The central concept is a countercultural interpretation of the Book of Revelation, in which a circus show based on the apocalypse performs for an audience at the same time that the real apocalypse takes place outside the circus tent, and at the end the two merge into one. Ferris described the result as a "concept book", and stated that he intended for the narration to be looser than Tommy, but more rigid than Sgt. Pepper.

The band commenced work on the album at the Europa Sonor studio in Paris in late 1970. They took just over three months to record it and finished in early 1971. The overall cost of album's recording was estimated as US$80,000 or US$90,000. The recording was marked by tension, as the ambitious nature of Vangelis and Ferris' concept clashed with Demis Roussos, Loukas Sideras and Silver Koulouris' wish to continue with the psychedelic pop direction that had brought them success. Vangelis, Roussos and Sideras were also accompanied by their partners, further adding to the strain. Engineer Roger Roche reported that they enjoyed playing together but would not speak to each other after they finished a take. Vangelis blamed commercial pressures for the tensions, stating, "It was too sophisticated for the group. I realised that I couldn't follow the commercial way anymore, it was very boring."

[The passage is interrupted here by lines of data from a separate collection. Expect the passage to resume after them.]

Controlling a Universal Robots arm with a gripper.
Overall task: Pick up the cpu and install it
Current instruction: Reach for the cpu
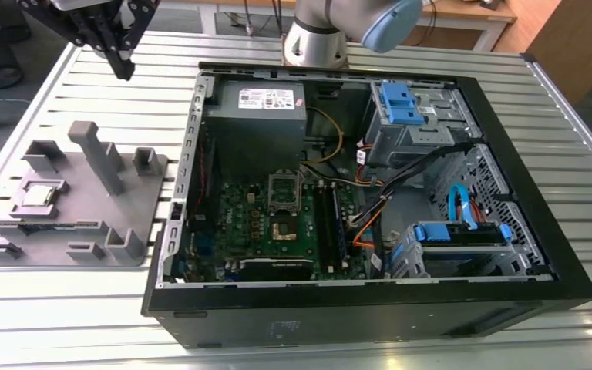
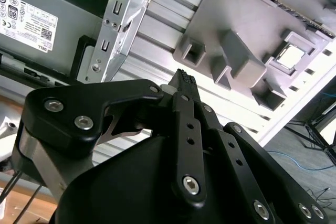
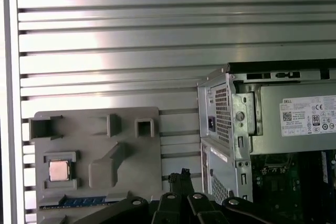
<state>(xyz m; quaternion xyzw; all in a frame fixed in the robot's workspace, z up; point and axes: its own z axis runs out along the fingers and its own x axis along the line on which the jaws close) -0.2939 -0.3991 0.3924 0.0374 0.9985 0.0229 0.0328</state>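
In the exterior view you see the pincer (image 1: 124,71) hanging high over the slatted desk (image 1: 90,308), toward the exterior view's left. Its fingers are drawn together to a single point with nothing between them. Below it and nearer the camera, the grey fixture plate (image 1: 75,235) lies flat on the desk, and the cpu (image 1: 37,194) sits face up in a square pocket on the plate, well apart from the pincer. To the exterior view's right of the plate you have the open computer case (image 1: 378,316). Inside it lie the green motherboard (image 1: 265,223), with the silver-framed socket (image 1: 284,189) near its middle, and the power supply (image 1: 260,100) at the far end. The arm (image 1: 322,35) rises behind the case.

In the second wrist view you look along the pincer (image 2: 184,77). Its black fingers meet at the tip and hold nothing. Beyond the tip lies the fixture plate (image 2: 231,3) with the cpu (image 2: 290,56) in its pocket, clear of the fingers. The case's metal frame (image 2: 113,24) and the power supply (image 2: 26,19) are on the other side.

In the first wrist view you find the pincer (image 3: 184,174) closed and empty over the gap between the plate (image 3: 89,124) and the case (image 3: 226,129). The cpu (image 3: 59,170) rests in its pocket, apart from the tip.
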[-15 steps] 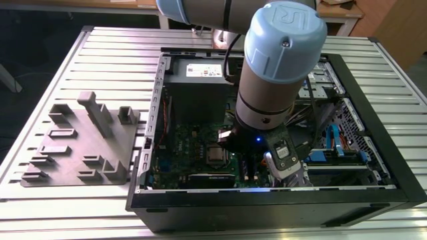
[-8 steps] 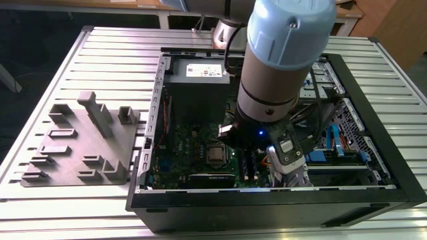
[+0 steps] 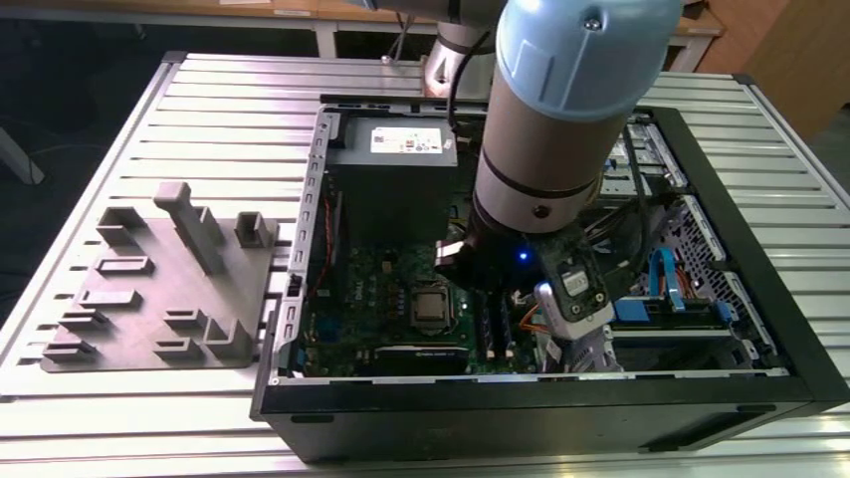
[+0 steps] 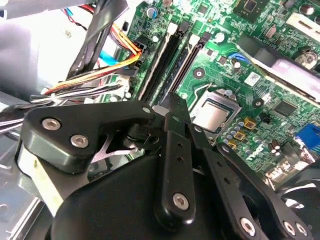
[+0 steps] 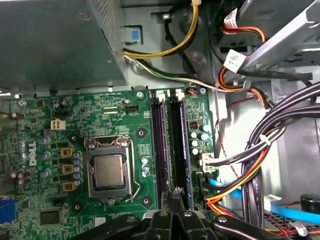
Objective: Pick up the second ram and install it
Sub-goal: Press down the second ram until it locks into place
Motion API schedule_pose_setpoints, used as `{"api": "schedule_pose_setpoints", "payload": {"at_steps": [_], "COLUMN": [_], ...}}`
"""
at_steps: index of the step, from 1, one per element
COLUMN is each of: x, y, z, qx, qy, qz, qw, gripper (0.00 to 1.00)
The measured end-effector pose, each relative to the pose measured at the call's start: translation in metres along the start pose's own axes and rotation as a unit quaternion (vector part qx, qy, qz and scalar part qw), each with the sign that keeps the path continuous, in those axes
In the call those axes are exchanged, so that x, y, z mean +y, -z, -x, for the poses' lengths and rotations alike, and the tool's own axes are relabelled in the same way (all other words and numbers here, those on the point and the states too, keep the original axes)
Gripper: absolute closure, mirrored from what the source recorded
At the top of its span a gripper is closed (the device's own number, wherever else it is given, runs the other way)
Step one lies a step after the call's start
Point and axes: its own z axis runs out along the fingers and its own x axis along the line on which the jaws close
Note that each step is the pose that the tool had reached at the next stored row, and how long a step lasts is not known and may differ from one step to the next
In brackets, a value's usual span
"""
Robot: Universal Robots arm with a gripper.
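In both wrist views my gripper (image 5: 178, 193) (image 4: 172, 102) hangs inside the open computer case, just above the motherboard (image 5: 65, 130). Its black fingers are drawn together at the near end of the two long memory slots (image 4: 165, 55). A thin dark strip, the second ram (image 5: 179, 150), runs edge-on from between the fingertips along the slot nearer the cable bundle. Whether it is seated in that slot or held just above it, I cannot tell. The neighbouring slot (image 5: 161, 150) lies between it and the silver processor socket (image 5: 107, 170).
The arm (image 3: 558, 119) reaches down into the black case (image 3: 531, 398). A grey plastic block with raised holders (image 3: 159, 289) lies on the slatted table at the exterior view's left. Cable bundles (image 5: 260, 150) and drive bays crowd one side of the slots. The power supply (image 3: 392, 169) sits at the case's far end.
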Motion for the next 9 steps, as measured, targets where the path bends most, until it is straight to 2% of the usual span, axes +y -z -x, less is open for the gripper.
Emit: {"api": "schedule_pose_setpoints", "payload": {"at_steps": [3, 9], "x": [0.0047, 0.0207], "y": [-0.0008, -0.0030], "z": [-0.0006, -0.0028], "qx": [0.0001, 0.0000], "qy": [0.000, 0.000], "qz": [0.0006, 0.0008], "qw": [1.0000, 1.0000], "gripper": [0.93, 0.93]}}
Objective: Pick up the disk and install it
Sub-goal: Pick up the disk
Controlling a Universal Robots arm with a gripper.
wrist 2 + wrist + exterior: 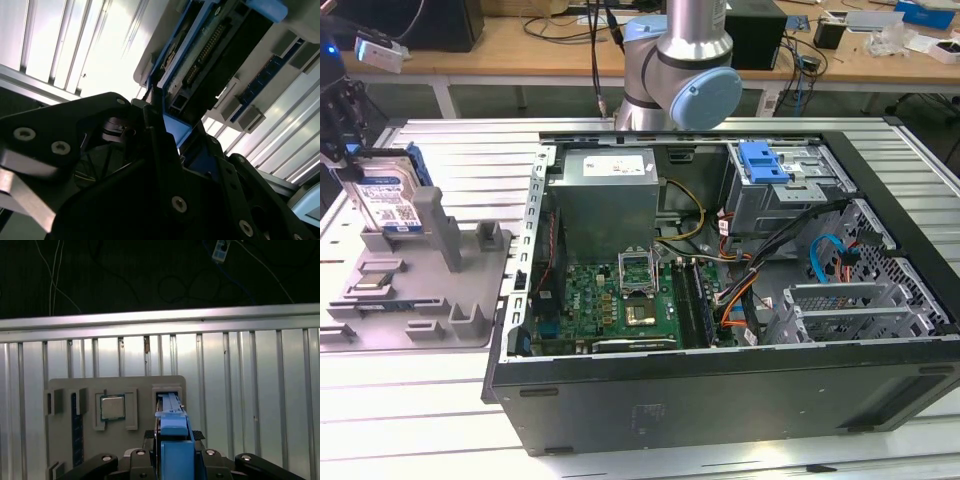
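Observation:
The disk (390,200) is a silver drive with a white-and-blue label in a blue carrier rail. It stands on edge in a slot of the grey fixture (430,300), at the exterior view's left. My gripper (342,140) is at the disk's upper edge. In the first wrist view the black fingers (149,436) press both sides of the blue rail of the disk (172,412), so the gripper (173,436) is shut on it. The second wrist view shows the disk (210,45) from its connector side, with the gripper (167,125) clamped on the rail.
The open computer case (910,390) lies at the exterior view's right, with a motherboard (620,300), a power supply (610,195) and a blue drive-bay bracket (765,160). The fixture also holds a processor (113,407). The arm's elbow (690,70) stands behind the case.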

Giorgio Gomelsky, in France at the time due to his work with Magma and Gong, made several contributions to the album and by his own description served as "a sort of 'acting producer. He believed that his contributions were not enough to warrant a producer's credit. Accordingly, on the album sleeve, he is credited as "passing by". Gerard Fallec, credited on the sleeve with "production coordination", did not play a part in the production process, but became involved during the year-long battle to have the record released. Ferris credited him with suggesting the album's final title and working on its sleeve. Additional contributors to the album included Harris Halkitis, who had filled in for Vangelis when the band toured in support of It's Five O'Clock, horn player Michel Ripoche, Greek painter Yannis Tsarouchis, actress Irene Papas, John Forst and Daniel Koplowitz.

Upon the album's completion, Mercury Records refused to release it, objecting to its uncommercial material and in particular the song "∞". In 1971, the band organised a "one-year anniversary party" at Europa Sonor, to protest the album not being released. According to Ferris, Salvador Dalí was in attendance at the party, and listened to the album. Dalí was highly impressed with the work, stating that it reminded him of the Sagrada Família, and planned an ambitious happening in Barcelona to mark the album's release. The plan was canceled when Dalí angrily broke off further contact after a friend of Ferris' referred to Gala Dalí as "Madame Éluard" during a visit in Rome.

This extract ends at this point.